=== Work request ===
Write out the listing below without alteration, omitting its pictures.

=== Provided data ===

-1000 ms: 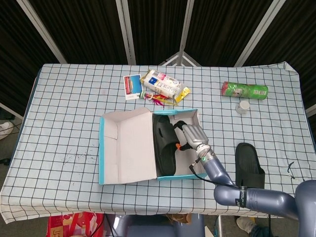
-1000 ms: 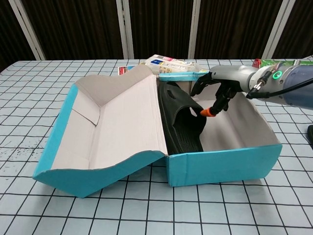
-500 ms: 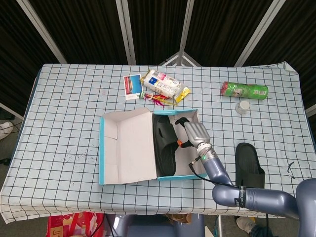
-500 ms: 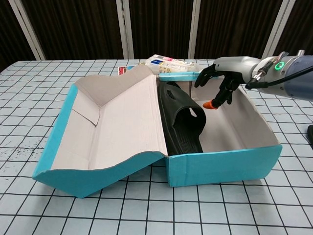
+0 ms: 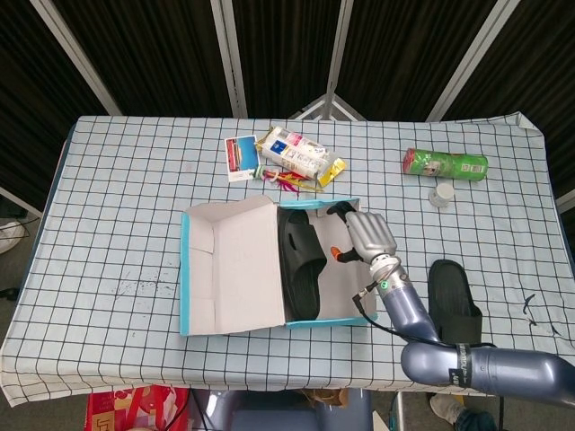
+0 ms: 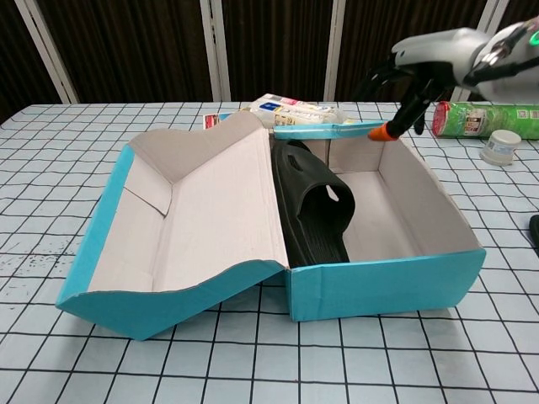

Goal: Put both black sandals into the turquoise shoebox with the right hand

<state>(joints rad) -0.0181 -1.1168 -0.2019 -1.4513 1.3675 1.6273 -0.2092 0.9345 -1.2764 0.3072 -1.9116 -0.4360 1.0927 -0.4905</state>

=== Exercise output ===
-1000 ms: 
-1000 ms: 
-500 ms: 
-500 ms: 
+0 ms: 
+0 ms: 

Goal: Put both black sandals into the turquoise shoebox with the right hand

<state>(joints rad) -0.0181 -1.1168 -0.2019 -1.4513 1.3675 1.6273 -0.2092 0.9345 -1.2764 0.3072 -1.9116 -0.4360 1.0927 -0.4905</state>

This output is complete as it stands.